The second day dawns fine again, and we hope for a big catch. “Let’s bring over the traps that aren’t catching anything, and put a few more up on the wall,” says Reardon. It’s good fun—the rough granite is good for scrambling on. But it’s slow work, hauling loads of traps up the rock, and belaying each other as we set them. We get nothing along the cliff base this time; six mahoganies up on the wall.


But there are a few Sinbad skinks in the traps, and it’s one of these that I get to hold. From where I sit on the ledge, I can see, far below me on the eastern side of the valley, the place my dad spent a summer studying the last of the mainland kākāpō, following their track-and-bowl systems snaking up the scrub-covered ridges. That was 50 years ago. As kids, we watched his slides projected on the lounge wall. Now I’m here, not with a green parrot, but a green skink.

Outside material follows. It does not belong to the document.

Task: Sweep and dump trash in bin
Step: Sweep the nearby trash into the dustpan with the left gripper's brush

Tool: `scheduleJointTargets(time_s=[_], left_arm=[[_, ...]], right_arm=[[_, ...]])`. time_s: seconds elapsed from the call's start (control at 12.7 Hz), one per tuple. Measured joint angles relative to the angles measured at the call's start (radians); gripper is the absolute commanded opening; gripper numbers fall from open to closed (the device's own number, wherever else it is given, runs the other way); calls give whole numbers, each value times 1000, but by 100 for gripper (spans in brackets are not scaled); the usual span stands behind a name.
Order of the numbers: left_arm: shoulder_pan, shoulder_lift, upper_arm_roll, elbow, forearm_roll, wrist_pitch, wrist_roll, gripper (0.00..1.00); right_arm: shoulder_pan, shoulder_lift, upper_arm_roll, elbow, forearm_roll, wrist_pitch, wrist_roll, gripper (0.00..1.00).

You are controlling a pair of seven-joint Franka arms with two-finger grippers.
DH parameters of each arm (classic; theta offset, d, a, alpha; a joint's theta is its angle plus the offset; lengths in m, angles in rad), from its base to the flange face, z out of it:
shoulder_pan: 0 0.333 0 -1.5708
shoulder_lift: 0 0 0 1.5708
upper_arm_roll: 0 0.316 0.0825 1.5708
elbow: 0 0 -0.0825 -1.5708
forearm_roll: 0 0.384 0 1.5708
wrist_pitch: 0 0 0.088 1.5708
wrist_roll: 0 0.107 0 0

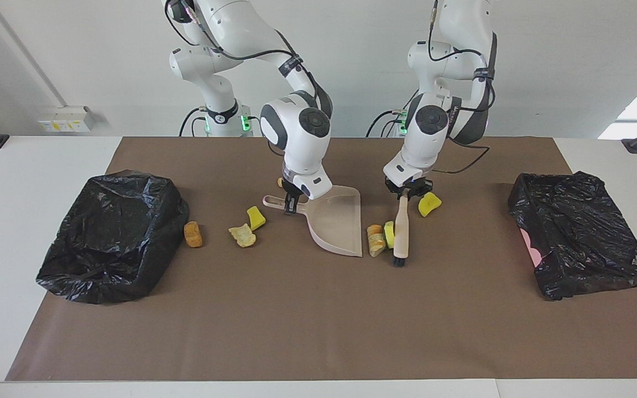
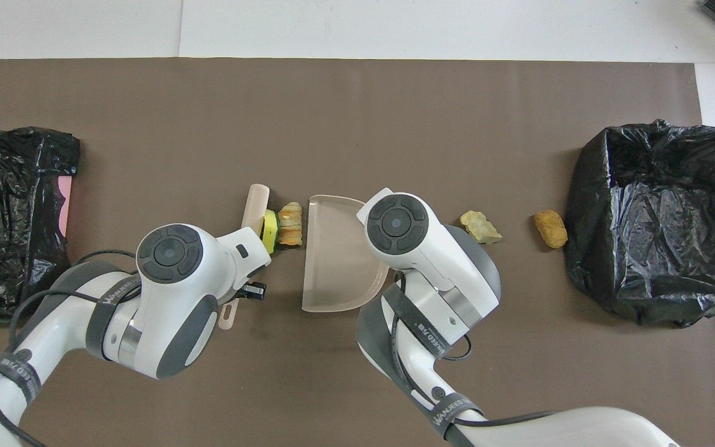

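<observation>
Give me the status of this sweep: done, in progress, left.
Done: nothing shows in the dustpan yet. In progress: the left gripper holds the brush, which presses a yellow sponge and a tan lump close to the pan's open edge; the right gripper holds the pan's handle. Left: another sponge near the brush handle, three pieces toward the right arm's bin, then dumping.
</observation>
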State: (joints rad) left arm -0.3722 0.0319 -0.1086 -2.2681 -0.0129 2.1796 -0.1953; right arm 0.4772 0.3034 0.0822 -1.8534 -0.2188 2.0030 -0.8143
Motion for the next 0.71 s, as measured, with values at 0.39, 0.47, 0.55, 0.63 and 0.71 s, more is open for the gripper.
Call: scheduleJointTargets(time_s=[0.39,0.47,0.55,0.63,0.71], left_arm=[[-131,-36,-1,15,-166,-117,-16,0],[-145,-39,-1,20,-187,-121,-34,0],[-148,-46,0,26,-196,-132,-60,0],[-145,-58,8,33,-199,-156,-93,0],[-135,-76,20,46,-199,-200,-146,0]], right_arm=[[-1,0,0,0,0,0,0,0],[-1,0,0,0,0,0,0,0],[-1,0,0,-1,0,0,0,0],[-1,0,0,-1,0,0,0,0],[0,0,0,-1,0,0,0,0]])
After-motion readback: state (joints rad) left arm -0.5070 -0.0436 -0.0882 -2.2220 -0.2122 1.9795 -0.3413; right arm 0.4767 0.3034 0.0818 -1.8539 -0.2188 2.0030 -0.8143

That evening, Reardon gets a radio call—bad weather is on its way and the chopper pilot wants us out in the morning. No one feels ready to leave. Cradling hot drinks while the moonlight moves down the rock walls, we talk lizards. Reardon and Adams know several colleagues making use of this week’s weather window—one following up a skink discovery in a West Coast swamp, another trying to figure out the length of pregnancy of a mountain-dwelling gecko, which looks like it might be a world record.
[Chapter Break]
Twenty-two mahogany skinks have already been shifted to the island. Gunton visits through the autumn to monitor the weka, and she has trail cameras and tracking tunnels set up where the skinks are released. These will record skink activity—and any attacks on them by weka or stoats. (Despite trapping, there are a few stoats on the island. But stoats can’t squeeze into the lizard-sized cracks and crevasses that mice can.) The weka-tracking last year was promising, but Gunton needs a lot more data. She’s not convinced the weka even noticed the 22 new arrivals. “So we were hoping this summer to be dropping off a bomb of 80 skinks, and then keeping an eye on the weka to see if they clue in and start feasting on them.” The 16 mahogany skinks we’ve caught on this trip aren’t enough, so a team will have another try at the top of the wall soon.

Reardon and Adams are glad they’ve got Gunton to track the translocation, at least for a couple of years while she finishes her PhD. Lizards usually breed more slowly than birds, so it takes longer to get answers. If this proxy translocation is successful, Reardon says, “we’ll swing into action fundraising for a Sinbad skink translocation to the same site”.
[Chapter Break]
In the morning, the helicopter fills the valley with noise again. Stooped against the draught, earplugs in, we pass our gear along a line to the chopper crew. We point at the hand-written signs on the chilly bin—Fragile! Live lizards—as we pass it to the crew member. His eyes widen, he gives a big grin and a thumbs-up. It’s the crew’s first time in the Sinbad cirque, and when we land back at Milford, they gather round, keen to see what we’ve got. “They’re beautiful things,” says Reardon. “Here, have a look.” In navy-and-orange coveralls, earmuffs round their necks, the crew bend over the skinks that Reardon holds, marvelling at the elegant bodies with their long toes and fine tails, perfect for scaling cliffs. For holding on, just a little bit longer.
Few New Zealanders have ever seen our native lizards close up. I think back to holding the Sinbad skink on the wall, its strong body in that wild place, the way its bright eyes looked at me. When I put it back on the rock ledge, it had paused for a moment in the tussock, then it was gone.